Michael Oren, who is now Israel’s ambassador to the United States but was first a brilliant and widely admired historian, has written a must-read piece for the New York Times.
Peace activists are people who demonstrate nonviolently for peaceful co-existence and human rights. The mob that assaulted Israeli special forces on the deck of the Turkish ship Mavi Marmara on Monday was not motivated by peace. On the contrary, the religious extremists embedded among those on board were paid and equipped to attack Israelis—both by their own hands as well as by aiding Hamas—and to destroy any hope of peace.
Millions have already seen the Al Jazeera broadcast showing these “activists” chanting “Khaibar! Khaibar!”—a reference to a Muslim massacre of Jews in the Arabian peninsula in the seventh century. YouTube viewers saw Israeli troops, armed with crowd-dispersing paintball guns and side arms for emergency protection, being beaten and hurled over the railings of the ship by attackers wielding iron bars.
What the videos don’t show, however, are several curious aspects Israeli authorities are now investigating. First, about 100 of those detained from the boats were carrying immense sums in their pockets — nearly a million euros in total. Second, Israel discovered spent bullet cartridges on the Mavi Marmara that are of a caliber not used by the Israeli commandos, some of whom suffered gunshot wounds. Also found on the boat were propaganda clips showing passengers “injured” by Israeli forces; these videos, however, were filmed during daylight, hours before the nighttime operation occurred.
I doubt, however, that this information will change much of anything, even if it is published in the New York Times. Here is Noah Pollak in Commentary:
[T]his is an old story. It follows a pattern that is agonizingly familiar to anyone who has been paying attention to Israel over the past decade. It can be found in virtually every Israeli PR disaster going back to the opening days of the intifada and the Al-Dura affair, another self-inflicted disaster.

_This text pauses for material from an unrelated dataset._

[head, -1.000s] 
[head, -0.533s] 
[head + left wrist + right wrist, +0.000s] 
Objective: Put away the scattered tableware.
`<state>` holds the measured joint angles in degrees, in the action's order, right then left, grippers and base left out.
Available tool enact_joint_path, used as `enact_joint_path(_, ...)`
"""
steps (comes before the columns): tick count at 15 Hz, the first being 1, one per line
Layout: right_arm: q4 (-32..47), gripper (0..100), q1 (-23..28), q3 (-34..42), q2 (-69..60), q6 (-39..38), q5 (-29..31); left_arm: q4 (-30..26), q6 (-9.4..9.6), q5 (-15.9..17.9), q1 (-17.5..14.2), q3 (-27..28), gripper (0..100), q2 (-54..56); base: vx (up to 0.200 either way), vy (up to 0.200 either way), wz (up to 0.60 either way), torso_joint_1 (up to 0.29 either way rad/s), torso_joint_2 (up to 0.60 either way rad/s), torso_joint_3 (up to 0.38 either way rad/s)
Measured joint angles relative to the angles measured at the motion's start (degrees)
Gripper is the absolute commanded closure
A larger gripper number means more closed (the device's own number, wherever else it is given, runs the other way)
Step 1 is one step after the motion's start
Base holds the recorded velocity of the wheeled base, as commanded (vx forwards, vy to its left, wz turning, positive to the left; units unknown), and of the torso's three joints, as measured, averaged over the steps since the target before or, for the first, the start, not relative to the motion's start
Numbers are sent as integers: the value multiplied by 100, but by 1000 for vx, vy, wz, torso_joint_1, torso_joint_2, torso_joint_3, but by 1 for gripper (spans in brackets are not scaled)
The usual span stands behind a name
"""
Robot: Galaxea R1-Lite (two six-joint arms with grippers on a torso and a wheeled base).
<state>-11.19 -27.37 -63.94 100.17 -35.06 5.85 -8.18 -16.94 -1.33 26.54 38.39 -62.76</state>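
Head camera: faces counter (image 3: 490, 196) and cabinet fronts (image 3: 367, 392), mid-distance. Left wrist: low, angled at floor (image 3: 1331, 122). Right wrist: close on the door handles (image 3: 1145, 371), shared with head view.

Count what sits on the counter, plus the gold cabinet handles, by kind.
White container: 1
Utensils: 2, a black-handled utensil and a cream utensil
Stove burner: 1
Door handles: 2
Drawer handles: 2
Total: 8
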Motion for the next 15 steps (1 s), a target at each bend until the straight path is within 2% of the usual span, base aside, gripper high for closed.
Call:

The cycle is always the same: 1) Israel is accused of a monstrous crime; 2) the international media, European and Arab governments, NGOs, and anti-Israel commentators whip themselves into a lather with denunciations and recriminations; 3) Israel quickly finds itself in the eye of a media and diplomatic storm; 4) for a day or two (or longer) Israel looks guilty as sin, and average citizens in democratic countries become convinced that Israel indeed has committed a great crime; 5) then, slowly, doubt is cast on the prevailing narrative; exculpatory evidence comes to light; it becomes apparent that the charges are false or trumped-up; 6) but it doesn’t really matter. The wave of media and political furor has passed. The Israel-haters who rushed to judgment never retract their initial condemnations. Guilt makes the front pages, but exoneration is ignored. In the minds of people everywhere, the charges have stuck.